InceptionV4 Pytorch 实现图片分类

一、目录结构

训练过程:

  1. 在训练集和测试集分类目录中放好待训练的分类图片(f1,f2,f3)
  2. 运行模型训练代码,生成模型参数文件
  3. 运行分类测试文件,设置待验证的图片路径,调用模型文件得出分类结果

二、模型构建代码

python 复制代码
import torch
import torch.nn as nn
import torch.nn.functional as F

class BasicConv2d(nn.Module):
    def __init__(self, in_channels, out_channels, **kwargs):
        super(BasicConv2d, self).__init__()
        self.conv = nn.Conv2d(in_channels, out_channels, **kwargs)
        self.bn = nn.BatchNorm2d(out_channels)

    def forward(self, x):
        x = self.conv(x)
        x = self.bn(x)
        return F.relu(x)


class InceptionA(nn.Module):
    def __init__(self, in_channels, out_channels):
        super(InceptionA, self).__init__()
        # branch1: avgpool --> conv1*1(96)
        self.b1_1 = nn.AvgPool2d(kernel_size=3, padding=1, stride=1)
        self.b1_2 = BasicConv2d(in_channels, 96, kernel_size=1)

        # branch2: conv1*1(96)
        self.b2 = BasicConv2d(in_channels, 96, kernel_size=1)

        # branch3: conv1*1(64) --> conv3*3(96)
        self.b3_1 = BasicConv2d(in_channels, 64, kernel_size=1)
        self.b3_2 = BasicConv2d(64, 96, kernel_size=3, padding=1)

        # branch4: conv1*1(64) --> conv3*3(96) --> conv3*3(96)
        self.b4_1 = BasicConv2d(in_channels, 64, kernel_size=1)
        self.b4_2 = BasicConv2d(64, 96, kernel_size=3, padding=1)
        self.b4_3 = BasicConv2d(96, 96, kernel_size=3, padding=1)

    def forward(self, x):
        y1 = self.b1_2(self.b1_1(x))
        y2 = self.b2(x)
        y3 = self.b3_2(self.b3_1(x))
        y4 = self.b4_3(self.b4_2(self.b4_1(x)))
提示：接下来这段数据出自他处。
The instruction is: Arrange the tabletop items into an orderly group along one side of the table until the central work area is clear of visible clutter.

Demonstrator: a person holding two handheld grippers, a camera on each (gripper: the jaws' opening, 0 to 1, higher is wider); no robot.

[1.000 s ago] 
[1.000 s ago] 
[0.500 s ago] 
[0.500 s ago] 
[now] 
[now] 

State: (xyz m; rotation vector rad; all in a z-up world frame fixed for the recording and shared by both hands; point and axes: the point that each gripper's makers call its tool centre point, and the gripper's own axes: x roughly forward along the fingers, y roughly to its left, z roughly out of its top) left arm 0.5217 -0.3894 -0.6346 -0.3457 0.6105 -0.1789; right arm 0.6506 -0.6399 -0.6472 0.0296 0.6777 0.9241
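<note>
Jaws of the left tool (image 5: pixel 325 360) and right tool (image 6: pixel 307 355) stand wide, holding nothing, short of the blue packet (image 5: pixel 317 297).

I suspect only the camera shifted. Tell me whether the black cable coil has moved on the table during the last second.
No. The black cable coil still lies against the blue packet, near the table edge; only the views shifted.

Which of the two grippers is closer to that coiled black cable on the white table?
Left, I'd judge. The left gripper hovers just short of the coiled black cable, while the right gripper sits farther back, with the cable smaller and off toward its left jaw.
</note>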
        outputsA = [y1, y2, y3, y4]
        return torch.cat(outputsA, 1)


class InceptionB(nn.Module):
    def __init__(self, in_channels, out_channels):
        super(InceptionB, self).__init__()
        # branch1: avgpool --> conv1*1(128)
        self.b1_1 = nn.AvgPool2d(kernel_size=3, padding=1, stride=1)
        self.b1_2 = BasicConv2d(in_channels, 128, kernel_size=1)

        # branch2: conv1*1(384)
        self.b2 = BasicConv2d(in_channels, 384, kernel_size=1)

        # branch3: conv1*1(192) --> conv1*7(224) --> conv1*7(256)
        self.b3_1 = BasicConv2d(in_channels, 192, kernel_size=1)
        self.b3_2 = BasicConv2d(192, 224, kernel_size=(1, 7), padding=(0, 3))
        self.b3_3 = BasicConv2d(224, 256, kernel_size=(1, 7), padding=(0, 3))

        # branch4: conv1*1(192) --> conv1*7(192) --> conv7*1(224) --> conv1*7(224) --> conv7*1(256)
        self.b4_1 = BasicConv2d(in_channels, 192, kernel_size=1, stride=1)
        self.b4_2 = BasicConv2d(192, 192, kernel_size=(1, 7), padding=(0, 3))
        self.b4_3 = BasicConv2d(192, 224, kernel_size=(7, 1), padding=(3, 0))
        self.b4_4 = BasicConv2d(224, 224, kernel_size=(1, 7), padding=(0, 3))
        self.b4_5 = BasicConv2d(224, 256, kernel_size=(7, 1), padding=(3, 0))

    def forward(self, x):
        y1 = self.b1_2(self.b1_1(x))
        y2 = self.b2(x)
        y3 = self.b3_3(self.b3_2(self.b3_1(x)))
        y4 = self.b4_5(self.b4_4(self.b4_3(self.b4_2(self.b4_1(x)))))

        outputsB = [y1, y2, y3, y4]
        return torch.cat(outputsB, 1)


class InceptionC(nn.Module):
    def __init__(self, in_channels, out_channels):
        super(InceptionC, self).__init__()
        # branch1: avgpool --> conv1*1(256)
        self.b1_1 = nn.AvgPool2d(kernel_size=3, padding=1, stride=1)
        self.b1_2 = BasicConv2d(in_channels, 256, kernel_size=1)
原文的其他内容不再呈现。